MNW seem intent on bringing about a radical army of "below watchers" to invert the fishbowl, as it were, and turn the surveillance back on the surveillers. Reading this, I was struck by how similar it sounds to the culture jamming movement, a group of people and organizations (AdBusters, for example) who got fed up with the ever-presence and intrusive nature of advertising to the point of hijacking billboards and other spaces to create their own counter-messages back to Corporate America. Like MNW's sousveillance, though, the movement fails to take off with greater enthusiasm because most people are complacent enough to accept the facts that they will always be bombarded with ads and with monitoring technologies. In fact, both could be thought of as belonging to an amorphous and often-nefarious "Big Brother" that exists somewhere over our heads, making decisions that impact our lives in ways we can't control. Sousveillance and culture jamming are illusions of reclaiming some shred of that power. Little tidbits of stories in which a regular Average Joe uses citizen-surveillance to throw off the shackles of power abuse (like the one Zach posted) are little better than fairy tales to feed outrages citizens their dose of Kool-Aid. "You're being watched, but look what other people have done about it! You can too!" The idea that we can somehow "enhance the ability of people to collect data about their surveillance [and then] neutralize surveillance" is  bullshit on any real level. Regaining power on any legitimate scale through sousveillance (or culture jamming) is a myth, and in fact worse than fairy tales; at least people accept fairy tales as fantasy and not possibility. The best we can hope for is to raise awareness, and that is, at best, not much more than a fantastic possibility for change in and of itself.

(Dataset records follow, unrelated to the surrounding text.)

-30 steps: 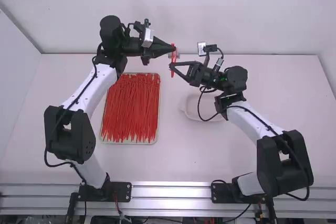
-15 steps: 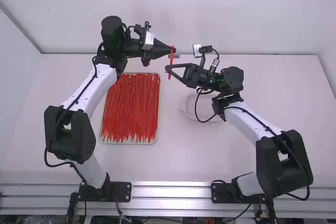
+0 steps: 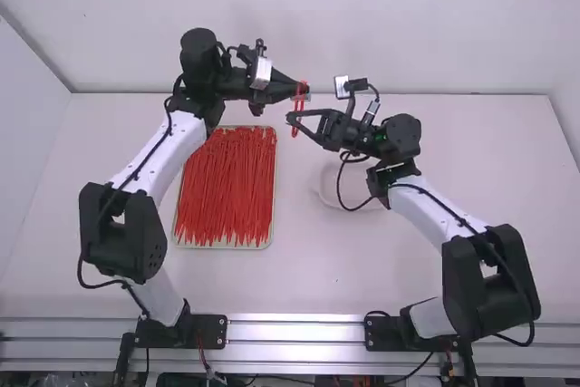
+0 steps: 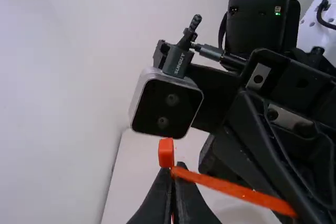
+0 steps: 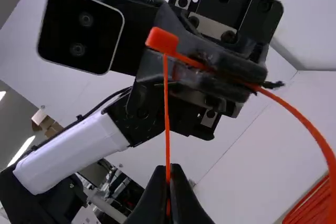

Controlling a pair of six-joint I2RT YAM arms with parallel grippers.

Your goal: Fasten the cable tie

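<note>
Cable tie (image 5: 166, 119) now bowed; left pincer (image 4: 170, 172) clamped near head, right pincer (image 5: 168, 171) clamped on tail, closer.

A white desk (image 3: 507, 160) took up the floor of the enclosure, matte and evenly lit, with only soft shadows on it. A plain white back wall (image 3: 408, 15) rose from its far edge, and a white side panel (image 3: 23, 133) closed off the left, meeting the back wall at a corner. Along the near edge ran a silver aluminium rail (image 3: 290, 331), with loose cables (image 3: 207, 367) just below it.
</note>
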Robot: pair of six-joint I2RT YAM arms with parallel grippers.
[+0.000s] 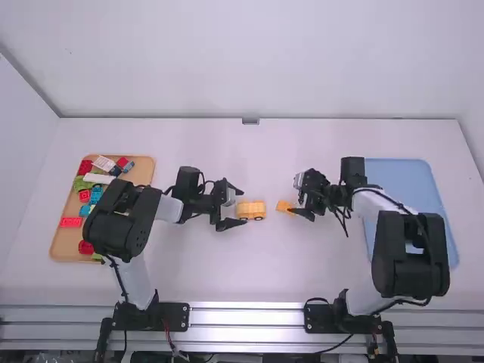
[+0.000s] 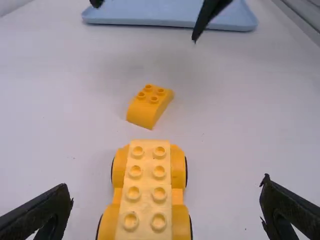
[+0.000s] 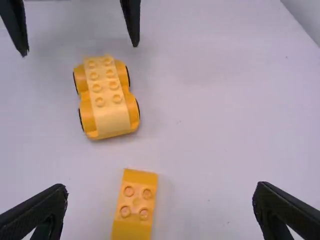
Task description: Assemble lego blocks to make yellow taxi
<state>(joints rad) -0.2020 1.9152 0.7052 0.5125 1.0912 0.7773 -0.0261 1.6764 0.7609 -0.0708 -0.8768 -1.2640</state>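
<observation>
Toy car: upright on its wheels on the white table, a pale strip with two rows of studs along its top. It lies at the mouth of the left gripper; the left wrist view puts it between that gripper's fingers, which are spread wide and stand clear of its sides. Left grip empty.

Small yellow block: on the table near the car, to its right, four studs on top, sloped face toward the car. It lies at the mouth of the right gripper. Right wrist view: those fingers are also wide apart, one on either side of the block, with a gap to each. Right grip empty.

Surroundings: orange tray of mixed bricks well left of the car, partly covered by the left arm. Blue tray well right of the car, partly covered by the right arm. The right gripper stands between car and blue tray.

Arm pose: left forearm points at the car from the left, right forearm from the right. The grippers face each other across car and block.
</observation>
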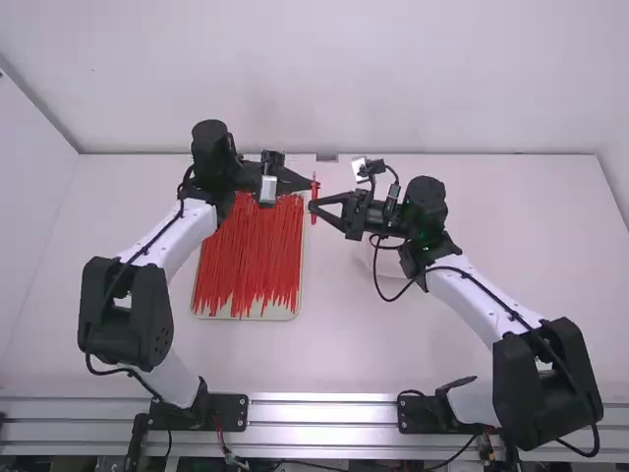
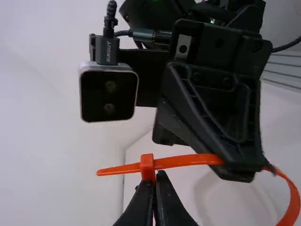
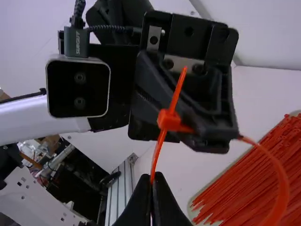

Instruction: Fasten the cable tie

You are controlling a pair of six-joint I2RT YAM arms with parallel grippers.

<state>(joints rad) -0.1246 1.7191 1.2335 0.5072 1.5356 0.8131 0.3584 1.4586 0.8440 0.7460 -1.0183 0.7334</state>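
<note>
An orange-red cable tie [image 2: 188, 161] is held in the air between both grippers, above the far right corner of the pile of ties [image 1: 251, 258]. My left gripper [image 2: 153, 182] is shut on the tie just under its square head [image 2: 147, 164]. My right gripper [image 3: 151, 177] is shut on the tie's thin tail [image 3: 157, 153], which passes through the head [image 3: 168, 120]. The strap bends round in a loop [image 3: 277, 179] on the side towards the pile. In the high view the two grippers meet tip to tip, left [image 1: 301, 184] and right [image 1: 316, 206], with the tie [image 1: 314, 186] upright between them.
A flat board [image 1: 295, 313] left of the middle carries the many loose red ties, which fan out below the left arm. White table lies to the right and in front. A rail runs along the table's near edge [image 1: 314, 405].
</note>
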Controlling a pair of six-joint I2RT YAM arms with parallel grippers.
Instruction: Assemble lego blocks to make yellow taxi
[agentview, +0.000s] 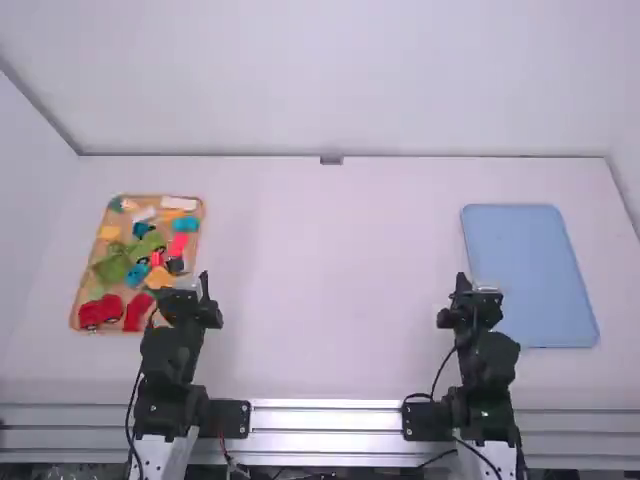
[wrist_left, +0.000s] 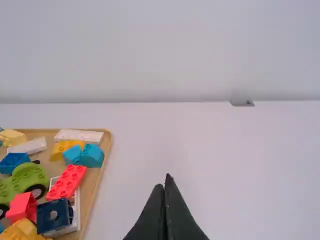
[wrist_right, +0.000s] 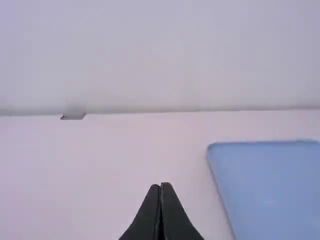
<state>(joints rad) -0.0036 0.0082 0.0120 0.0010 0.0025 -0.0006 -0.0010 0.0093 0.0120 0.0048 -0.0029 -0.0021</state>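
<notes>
Blue mat (agentview: 525, 270) right on our desk (agentview: 330, 300), tray (wrist_left: 89, 187) of blocks (wrist_left: 67, 182) left; our left pincer (agentview: 204, 278), right pincer (agentview: 461, 280) clenched.

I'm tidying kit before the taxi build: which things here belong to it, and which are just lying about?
Likely for the taxi:
Yellow blocks
Tray, holding them
Green wheeled base, perhaps
Blue mat, perhaps for building on

Probably just lying about:
Red blocks
Light-blue blocks
</notes>
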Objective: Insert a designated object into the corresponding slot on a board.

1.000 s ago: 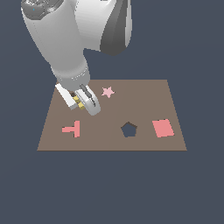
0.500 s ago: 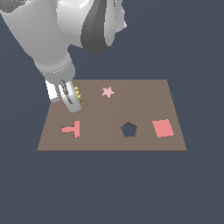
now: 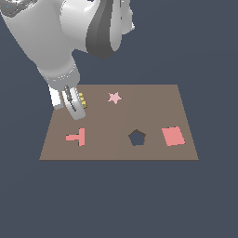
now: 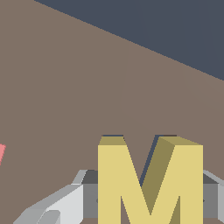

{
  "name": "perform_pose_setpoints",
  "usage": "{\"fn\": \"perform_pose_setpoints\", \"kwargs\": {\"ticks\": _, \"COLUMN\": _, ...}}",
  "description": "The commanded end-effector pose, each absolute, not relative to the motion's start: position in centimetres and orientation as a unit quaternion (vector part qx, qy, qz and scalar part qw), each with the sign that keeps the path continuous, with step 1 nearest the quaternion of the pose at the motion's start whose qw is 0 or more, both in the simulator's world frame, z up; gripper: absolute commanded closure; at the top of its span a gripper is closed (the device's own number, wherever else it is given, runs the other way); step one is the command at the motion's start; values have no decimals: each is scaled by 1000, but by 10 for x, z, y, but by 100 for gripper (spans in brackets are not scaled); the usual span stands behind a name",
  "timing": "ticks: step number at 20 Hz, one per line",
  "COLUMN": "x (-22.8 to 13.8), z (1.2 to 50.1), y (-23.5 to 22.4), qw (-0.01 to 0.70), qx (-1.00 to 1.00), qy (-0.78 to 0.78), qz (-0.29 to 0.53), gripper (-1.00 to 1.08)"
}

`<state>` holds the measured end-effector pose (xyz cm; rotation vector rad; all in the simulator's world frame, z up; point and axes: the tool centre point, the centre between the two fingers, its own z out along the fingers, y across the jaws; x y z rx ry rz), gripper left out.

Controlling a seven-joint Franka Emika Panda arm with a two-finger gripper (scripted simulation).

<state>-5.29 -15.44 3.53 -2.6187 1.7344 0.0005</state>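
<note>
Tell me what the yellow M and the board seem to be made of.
The M looks like matte plastic or painted wood: one flat yellow, sharp edges, no shine. The board looks like matte wood or fibreboard: even brown, no visible grain. As renders, neither is certain.

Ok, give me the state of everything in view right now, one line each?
Gripper: jaws shut on the yellow M block.
Yellow M block: held, lifted above the board.
Board: flat.
Pentagon hole: unfilled.
M slot: not visible.
Pink star, pink T, pink square: lying flat on the board.
</note>
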Motion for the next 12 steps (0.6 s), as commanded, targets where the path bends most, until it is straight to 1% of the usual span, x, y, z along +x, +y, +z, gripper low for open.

Dourish and Bell -- Infrastructure of Experience

For reasons unknown to myself, the nagging issue for me throughout D&B's piece on ubiquitous computing was not what these "hundreds of thousands of devices distributed through a physical environment" will look like or how they'll operate (p. 2), but whether the "low power demands" of each will be a realistic claim when magnified to the sheer quantity they seem to describe. It's not often this semester that I've considered energy demands alongside the discussions of new technologies, and I certainly didn't expect to do so in the week on mobile media. But while we devote ourselves to hours of studying hybrid games and mobile devices, perhaps we should also be conscious of the significant and fundamental changes in infrastructure and daily life theses developing technologies will bring. D&B's focus on "social infrastructures" is certainly an interesting angle to take on this issue, but I'll be interested to see more on the cultural impact of insufficient physical infrastructures that need to accompany the better-than-Moore's-law pace of rapidly developing mobile technologies (see AT&T's 3G network outages when the iPhone 2nd gen was released, for example).